WORK INSTRUCTION = Below are the records. Retype exactly the lines between the lines holding "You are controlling" and "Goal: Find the", inclusive.
Segment Start: DATA RECORDS
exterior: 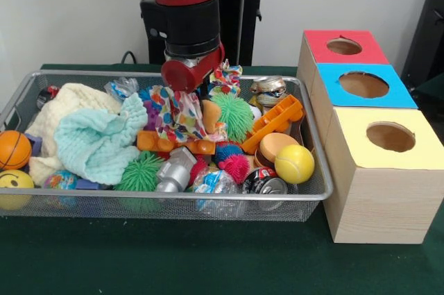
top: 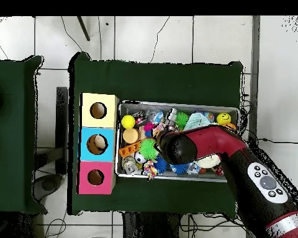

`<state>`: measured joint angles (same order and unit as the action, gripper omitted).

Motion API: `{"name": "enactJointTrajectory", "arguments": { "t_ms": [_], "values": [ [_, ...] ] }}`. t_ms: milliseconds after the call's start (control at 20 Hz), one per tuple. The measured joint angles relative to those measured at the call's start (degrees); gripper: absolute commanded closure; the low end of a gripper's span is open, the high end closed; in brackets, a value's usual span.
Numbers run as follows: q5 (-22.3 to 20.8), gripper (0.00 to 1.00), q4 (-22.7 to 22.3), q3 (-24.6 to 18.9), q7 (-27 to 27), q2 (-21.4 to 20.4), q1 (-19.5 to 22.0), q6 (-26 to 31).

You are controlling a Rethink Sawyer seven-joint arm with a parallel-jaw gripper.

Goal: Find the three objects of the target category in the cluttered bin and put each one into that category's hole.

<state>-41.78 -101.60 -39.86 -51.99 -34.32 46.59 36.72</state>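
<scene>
The wire mesh bin (exterior: 313, 144) sits on the green table, full of clutter; it also shows in the overhead view (top: 179, 104). The arm's red wrist end (exterior: 186, 73) hangs low over the bin's far middle. My gripper below it is hidden among a colourful dotted cloth (exterior: 177, 111), and in the overhead view the arm (top: 176, 147) covers it. An orange-tan rounded shape (exterior: 211, 114) peeks out beside the cloth; I cannot tell what it is. No duck or tiger plush shows clearly. The red-topped box's hole (exterior: 344, 46) is farthest right, and it also shows in the overhead view (top: 95, 177).
The blue-topped box (exterior: 363, 85) and the yellow-topped box (exterior: 390, 137) stand right of the bin. In the bin lie a mint towel (exterior: 97, 144), a cream towel (exterior: 66, 104), green spiky balls (exterior: 234, 116), a yellow ball (exterior: 294, 163), a basketball (exterior: 14, 149), a can (exterior: 266, 184) and an orange toy (exterior: 274, 123).
</scene>
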Motion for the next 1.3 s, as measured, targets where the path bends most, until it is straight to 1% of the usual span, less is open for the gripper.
{"name": "enactJointTrajectory", "arguments": {
  "t_ms": [350, 400, 550, 700, 900, 1150, 1300],
  "values": [
    [3.1, 1.00, -1.1, 0.4, 0.0, -0.6, 0.0, 1.8],
    [4.1, 0.00, -1.7, 0.4, 0.0, -0.7, 0.0, 2.4],
    [4.5, 0.00, -2.0, 0.4, 0.0, -0.8, 0.0, 2.4],
    [6.0, 0.00, -2.9, 0.4, 0.0, -0.9, 0.0, 2.5],
    [8.6, 0.00, -3.6, 0.4, 0.0, -2.5, -0.2, 3.8],
    [13.5, 0.00, -3.7, 0.4, 0.0, -7.0, -1.4, 9.0],
    [14.9, 0.00, -3.7, 0.4, 0.0, -9.0, -1.9, 11.2]
  ]
}}
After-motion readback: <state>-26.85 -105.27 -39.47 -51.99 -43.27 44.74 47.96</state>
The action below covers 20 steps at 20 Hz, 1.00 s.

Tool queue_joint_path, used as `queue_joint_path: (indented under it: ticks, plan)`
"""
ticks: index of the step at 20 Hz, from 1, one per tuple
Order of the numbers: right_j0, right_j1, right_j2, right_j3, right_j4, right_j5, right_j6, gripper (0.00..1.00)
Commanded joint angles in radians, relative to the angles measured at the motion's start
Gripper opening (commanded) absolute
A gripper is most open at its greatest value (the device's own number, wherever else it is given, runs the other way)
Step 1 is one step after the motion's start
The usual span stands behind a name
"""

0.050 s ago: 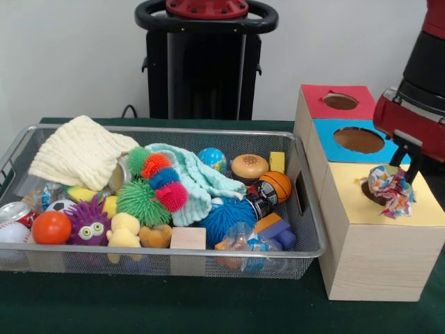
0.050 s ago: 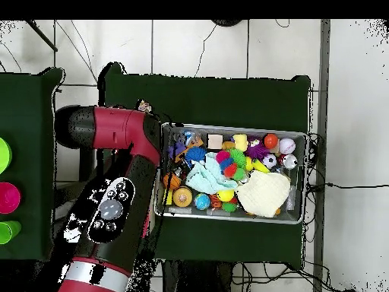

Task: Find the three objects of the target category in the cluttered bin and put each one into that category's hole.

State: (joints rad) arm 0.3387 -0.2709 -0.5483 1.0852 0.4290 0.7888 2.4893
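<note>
A crumpled multicoloured cloth point(image 1: 390, 189) sits over the hole in the yellow top point(image 1: 389, 209) of the wooden box. My gripper point(image 1: 409, 172) hangs right above it, touching or almost touching; I cannot tell whether it holds the cloth. The red top's hole point(image 1: 340, 101) and the blue top's hole point(image 1: 358, 140) are uncovered. In the wire bin point(image 1: 167, 259) a cream cloth point(image 1: 80, 149) drapes over the far left corner and a mint cloth point(image 1: 198, 181) lies in the middle. From above, the arm point(image 2: 114, 190) hides the box and the gripper; the cream cloth point(image 2: 264, 192) and the mint cloth point(image 2: 203, 176) show.
The bin point(image 2: 300, 179) holds several toys: spiky balls point(image 1: 142, 200), an orange ball point(image 1: 51, 227), a purple monster point(image 1: 88, 221), a small basketball point(image 1: 278, 185), a toy burger point(image 1: 249, 167), a wooden block point(image 1: 188, 239). Coloured cups point(image 2: 6, 198) stand on a side table.
</note>
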Motion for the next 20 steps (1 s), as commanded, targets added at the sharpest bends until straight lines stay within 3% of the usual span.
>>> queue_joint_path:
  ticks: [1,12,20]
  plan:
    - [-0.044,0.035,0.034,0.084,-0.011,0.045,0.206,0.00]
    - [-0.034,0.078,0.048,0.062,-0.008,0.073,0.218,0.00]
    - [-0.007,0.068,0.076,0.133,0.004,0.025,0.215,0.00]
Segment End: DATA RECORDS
TASK ANSWER =
You are controlling a Rethink Sawyer seven-joint arm with a parallel-jaw gripper.

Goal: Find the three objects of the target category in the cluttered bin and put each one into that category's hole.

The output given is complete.